Fronto-temporal interactions during overt verbal initiation and suppression
- PMID: 18345980
- DOI: 10.1162/jocn.2008.20107
Fronto-temporal interactions during overt verbal initiation and suppression
Abstract
The Hayling Sentence Completion Task (HSCT) is known to activate left hemisphere frontal and temporal language regions. However, the effective connectivity between frontal and temporal language regions associated with the task has yet to be examined. The aims of the study were to examine activation and effective connectivity during the HSCT using a functional magnetic resonance imaging (fMRI) paradigm in which participants made overt verbal responses. We predicted that producing an incongruent response (response suppression), compared to a congruent one (response initiation), would be associated with greater activation in the left prefrontal cortex and an increase in the effective connectivity between temporal and frontal regions.
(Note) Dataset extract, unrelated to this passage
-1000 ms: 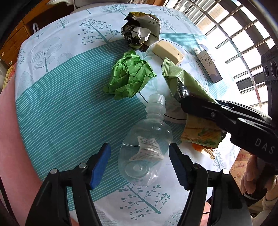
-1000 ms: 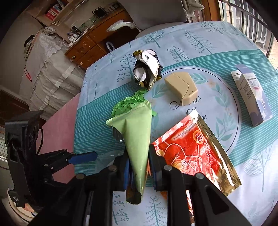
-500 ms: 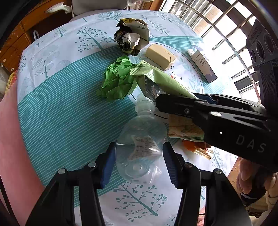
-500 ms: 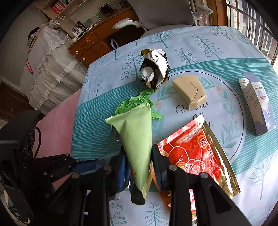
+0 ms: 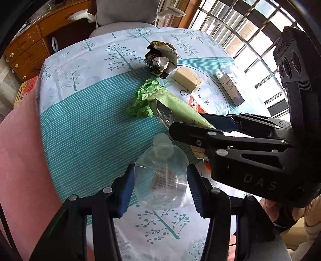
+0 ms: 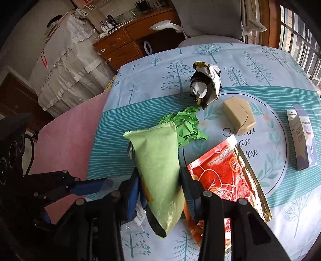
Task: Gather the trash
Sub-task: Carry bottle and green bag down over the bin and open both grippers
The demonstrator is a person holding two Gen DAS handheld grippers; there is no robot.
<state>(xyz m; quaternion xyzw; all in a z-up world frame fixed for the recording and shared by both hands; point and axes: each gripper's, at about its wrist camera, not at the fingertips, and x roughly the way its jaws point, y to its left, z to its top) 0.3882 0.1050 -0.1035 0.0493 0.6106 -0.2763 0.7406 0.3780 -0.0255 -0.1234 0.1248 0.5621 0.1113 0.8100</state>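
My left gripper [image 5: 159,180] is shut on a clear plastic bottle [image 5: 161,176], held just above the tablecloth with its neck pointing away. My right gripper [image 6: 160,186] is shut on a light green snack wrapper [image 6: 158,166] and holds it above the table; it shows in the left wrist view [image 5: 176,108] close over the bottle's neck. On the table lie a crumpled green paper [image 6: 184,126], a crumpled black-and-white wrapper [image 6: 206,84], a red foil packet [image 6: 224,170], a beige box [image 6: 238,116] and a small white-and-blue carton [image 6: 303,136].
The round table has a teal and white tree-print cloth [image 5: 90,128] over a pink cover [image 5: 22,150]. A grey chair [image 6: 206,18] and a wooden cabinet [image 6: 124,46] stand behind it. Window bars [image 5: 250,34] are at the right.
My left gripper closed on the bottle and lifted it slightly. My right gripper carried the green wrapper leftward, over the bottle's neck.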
Fifteen participants were scanned while completing 80 sentence stems. The congruency and constraint of sentences varied across trials. Dynamic Causal Modeling (DCM) and Bayesian Model Selection (BMS) were used to compare a set of alternative DCMs of fronto-temporal connectivity. The HSCT activated regions in the left temporal and prefrontal cortices, and the cuneus. Response suppression was associated with greater activation in the left middle and orbital frontal gyri and the bilateral precuneus than response initiation. Left middle temporal and frontal regions identified by the conventional fMRI analyses were entered into the DCM analysis. Using a systematic BMS procedure, the optimal DCM showed that the connection from the left middle temporal gyrus, which was driven by verbal stimuli per se, was significantly increased in strength during response suppression compared to initiation. Greater effective connectivity between left temporal and prefrontal regions during response suppression may reflect the transfer of information from posterior temporal regions where semantic and lexical information is stored to prefrontal regions where it is manipulated in preparation for an appropriate response.